All Products
Search
Document Center

E-MapReduce:Recommendations for evaluating cluster resource specifications

Last Updated:Mar 26, 2026

Accurate resource sizing before cluster creation prevents both under-provisioning (which causes performance degradation under load) and over-provisioning (which wastes cost). This topic provides sizing formulas and recommended specifications for each node group in an E-MapReduce (EMR) cluster running Kafka. After the initial estimate, validate with kafka-producer-perf-test and kafka-consumer-perf-test, then use the scale-out feature to adjust configurations as your workload changes.

Kafka cluster sizing depends on: peak message traffic, average message size, partition count, replication factors, and client count. Collect actual business metrics before applying the formulas below.

Node group overview

The following table summarizes recommended specifications for each node group. Detailed sizing guidance and formulas follow in the sections below.

Node group Role Nodes CPU Memory System disk Data disk
Master ZooKeeper + ecosystem components 3 4 cores 8 GiB 80 GiB 120 GiB cloud disk
Core Kafka broker See Number of brokers 16 cores 64 GiB 80 GiB 4 x cloud disks (size varies)
Task (optional) Kafka Connect >2 >8 cores Based on connector >80 GiB cloud disk

Master node group (ZooKeeper)

The master node group runs ZooKeeper and the Kafka ecosystem components: Kafka Manager, Schema Registry, and REST Proxy.

Configure three master nodes with the following specifications:

Resource Recommended value
Nodes 3
CPU 4 cores
Memory 8 GiB
CPU-to-memory ratio 1:2
System disk 80 GiB
Data disk 120 GiB cloud disk

Core node group (Kafka broker)

Business parameters

Collect the following business parameters before calculating broker count and disk size:

Parameter Description Default
Fan-out factor Number of times downstream nodes consume business data, excluding in-cluster replication
Peak inbound traffic Peak business data throughput (MB/s)
Average inbound traffic Average business data throughput (MB/s)
Data retention period How long data is retained (days) 7 days
Partition replication factor Number of replicas per partition 3
Peak traffic is typically one order of magnitude higher than average traffic. Set the peak inbound traffic value accordingly, and retain adequate redundant capacity so the cluster can sustain service under extreme load.

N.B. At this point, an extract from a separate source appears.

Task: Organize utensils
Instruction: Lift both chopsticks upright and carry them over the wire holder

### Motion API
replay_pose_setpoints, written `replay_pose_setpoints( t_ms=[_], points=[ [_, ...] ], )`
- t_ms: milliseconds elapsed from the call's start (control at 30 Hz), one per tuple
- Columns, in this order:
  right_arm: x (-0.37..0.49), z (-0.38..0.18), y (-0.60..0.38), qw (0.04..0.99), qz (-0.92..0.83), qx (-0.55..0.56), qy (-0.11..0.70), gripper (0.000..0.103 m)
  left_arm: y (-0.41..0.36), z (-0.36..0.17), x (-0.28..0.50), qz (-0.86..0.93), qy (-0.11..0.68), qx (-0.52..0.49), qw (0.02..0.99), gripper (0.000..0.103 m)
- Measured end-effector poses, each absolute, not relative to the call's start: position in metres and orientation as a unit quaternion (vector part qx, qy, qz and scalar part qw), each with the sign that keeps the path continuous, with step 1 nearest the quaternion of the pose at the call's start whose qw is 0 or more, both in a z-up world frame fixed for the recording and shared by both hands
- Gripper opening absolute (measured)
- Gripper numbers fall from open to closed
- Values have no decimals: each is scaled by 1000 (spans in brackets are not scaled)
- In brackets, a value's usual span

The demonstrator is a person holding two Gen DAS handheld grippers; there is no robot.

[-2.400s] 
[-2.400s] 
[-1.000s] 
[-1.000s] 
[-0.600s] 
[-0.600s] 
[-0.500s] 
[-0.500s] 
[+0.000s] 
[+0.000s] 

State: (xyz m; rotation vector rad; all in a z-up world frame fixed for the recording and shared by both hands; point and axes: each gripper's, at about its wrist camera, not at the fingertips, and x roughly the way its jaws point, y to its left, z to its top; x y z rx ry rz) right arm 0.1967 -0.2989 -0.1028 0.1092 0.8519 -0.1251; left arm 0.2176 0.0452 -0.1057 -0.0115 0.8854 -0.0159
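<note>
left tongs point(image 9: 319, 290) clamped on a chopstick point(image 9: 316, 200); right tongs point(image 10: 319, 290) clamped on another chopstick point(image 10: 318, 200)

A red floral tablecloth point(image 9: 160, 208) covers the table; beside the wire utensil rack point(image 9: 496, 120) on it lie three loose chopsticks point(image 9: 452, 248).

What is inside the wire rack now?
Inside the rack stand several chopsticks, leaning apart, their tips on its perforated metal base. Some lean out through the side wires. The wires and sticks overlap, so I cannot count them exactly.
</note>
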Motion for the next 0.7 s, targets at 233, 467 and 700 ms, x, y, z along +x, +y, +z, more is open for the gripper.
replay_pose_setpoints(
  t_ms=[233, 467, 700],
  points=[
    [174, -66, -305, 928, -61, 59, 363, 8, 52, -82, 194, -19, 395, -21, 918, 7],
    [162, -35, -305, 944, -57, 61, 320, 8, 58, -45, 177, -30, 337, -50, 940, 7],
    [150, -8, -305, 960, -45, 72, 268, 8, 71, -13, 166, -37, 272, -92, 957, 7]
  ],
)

Use these parameters to derive the following cluster-level metrics:

Metric Formula
Total peak write traffic Peak inbound traffic x Partition replication factor
Total peak read traffic Peak inbound traffic x (Fan-out factor + Partition replication factor - 1)
Total storage capacity Average inbound traffic x Data retention period x Partition replication factor

Recommended node specifications

Configure core nodes with the following specifications:

Resource Recommended value
CPU 16 cores
Memory 64 GiB
CPU-to-memory ratio 1:4
System disk 80 GiB
Data disks 4 x cloud disks (size calculated below)

Disk type. Use cloud disks as data disks to avoid the operations and maintenance (O&M) burden of physical disk failures. This improves service availability and lowers O&M labor costs.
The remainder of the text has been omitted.